Given information =
== Segment start ==
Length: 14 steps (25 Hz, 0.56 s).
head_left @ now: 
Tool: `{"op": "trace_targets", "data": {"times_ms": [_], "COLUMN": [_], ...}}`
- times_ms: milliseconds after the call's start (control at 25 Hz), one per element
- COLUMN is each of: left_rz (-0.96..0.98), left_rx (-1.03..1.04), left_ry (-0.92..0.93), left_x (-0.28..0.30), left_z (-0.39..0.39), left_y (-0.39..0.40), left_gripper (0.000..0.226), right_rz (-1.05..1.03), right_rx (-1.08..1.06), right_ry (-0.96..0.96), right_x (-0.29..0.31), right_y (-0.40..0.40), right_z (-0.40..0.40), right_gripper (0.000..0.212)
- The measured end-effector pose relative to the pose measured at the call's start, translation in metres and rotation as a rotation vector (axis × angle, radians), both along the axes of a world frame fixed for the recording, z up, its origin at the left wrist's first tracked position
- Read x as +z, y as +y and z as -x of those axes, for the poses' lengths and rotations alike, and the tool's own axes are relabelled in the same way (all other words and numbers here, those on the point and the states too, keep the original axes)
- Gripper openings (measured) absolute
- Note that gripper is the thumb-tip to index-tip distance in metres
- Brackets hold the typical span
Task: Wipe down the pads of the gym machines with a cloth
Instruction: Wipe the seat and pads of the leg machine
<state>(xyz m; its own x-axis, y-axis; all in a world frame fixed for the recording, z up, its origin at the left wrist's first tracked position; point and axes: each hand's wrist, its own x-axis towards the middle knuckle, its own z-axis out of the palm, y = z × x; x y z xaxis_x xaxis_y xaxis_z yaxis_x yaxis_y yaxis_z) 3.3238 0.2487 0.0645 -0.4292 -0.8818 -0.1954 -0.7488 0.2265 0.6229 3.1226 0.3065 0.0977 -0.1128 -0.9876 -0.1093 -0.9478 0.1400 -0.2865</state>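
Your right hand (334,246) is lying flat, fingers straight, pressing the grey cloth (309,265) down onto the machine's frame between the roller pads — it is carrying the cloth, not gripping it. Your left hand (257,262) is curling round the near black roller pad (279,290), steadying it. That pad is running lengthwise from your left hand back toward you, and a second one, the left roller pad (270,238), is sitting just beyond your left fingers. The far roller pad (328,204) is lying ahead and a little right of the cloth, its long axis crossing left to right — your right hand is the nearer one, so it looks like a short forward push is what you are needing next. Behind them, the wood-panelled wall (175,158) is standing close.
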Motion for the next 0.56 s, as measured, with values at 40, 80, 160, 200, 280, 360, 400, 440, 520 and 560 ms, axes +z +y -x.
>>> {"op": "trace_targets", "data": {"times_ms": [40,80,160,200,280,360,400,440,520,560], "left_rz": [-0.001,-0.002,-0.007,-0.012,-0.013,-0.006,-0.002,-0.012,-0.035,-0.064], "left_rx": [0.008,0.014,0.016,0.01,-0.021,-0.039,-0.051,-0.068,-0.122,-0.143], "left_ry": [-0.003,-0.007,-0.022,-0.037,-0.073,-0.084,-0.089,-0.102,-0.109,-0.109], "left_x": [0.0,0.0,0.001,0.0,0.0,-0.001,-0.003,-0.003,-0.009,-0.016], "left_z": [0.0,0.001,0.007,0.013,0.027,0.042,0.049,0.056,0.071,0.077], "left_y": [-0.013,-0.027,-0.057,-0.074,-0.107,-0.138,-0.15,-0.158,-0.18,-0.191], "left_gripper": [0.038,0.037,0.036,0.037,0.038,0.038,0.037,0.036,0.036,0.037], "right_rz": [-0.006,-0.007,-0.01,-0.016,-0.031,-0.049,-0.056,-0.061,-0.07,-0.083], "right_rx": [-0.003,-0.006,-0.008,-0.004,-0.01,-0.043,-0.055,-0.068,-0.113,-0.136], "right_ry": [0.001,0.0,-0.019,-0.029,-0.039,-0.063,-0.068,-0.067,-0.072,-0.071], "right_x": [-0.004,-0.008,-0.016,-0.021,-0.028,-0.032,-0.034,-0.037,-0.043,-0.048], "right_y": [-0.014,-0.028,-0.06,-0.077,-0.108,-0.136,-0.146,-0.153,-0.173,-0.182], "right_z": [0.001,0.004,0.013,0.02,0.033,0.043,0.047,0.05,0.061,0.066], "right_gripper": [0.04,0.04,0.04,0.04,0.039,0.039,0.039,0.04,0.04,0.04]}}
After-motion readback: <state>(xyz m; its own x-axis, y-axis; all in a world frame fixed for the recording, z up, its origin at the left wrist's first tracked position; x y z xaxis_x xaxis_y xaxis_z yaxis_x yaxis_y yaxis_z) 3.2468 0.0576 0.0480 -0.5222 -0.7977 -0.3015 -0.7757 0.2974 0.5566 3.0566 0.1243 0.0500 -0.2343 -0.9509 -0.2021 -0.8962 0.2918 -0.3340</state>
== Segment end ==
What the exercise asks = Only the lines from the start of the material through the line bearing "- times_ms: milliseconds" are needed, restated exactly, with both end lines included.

Answer =
Length: 14 steps (25 Hz, 0.56 s).
head_left @ now: 
Tool: `{"op": "trace_targets", "data": {"times_ms": [_], "COLUMN": [_], ...}}`
- times_ms: milliseconds after the call's start (control at 25 Hz), one per element

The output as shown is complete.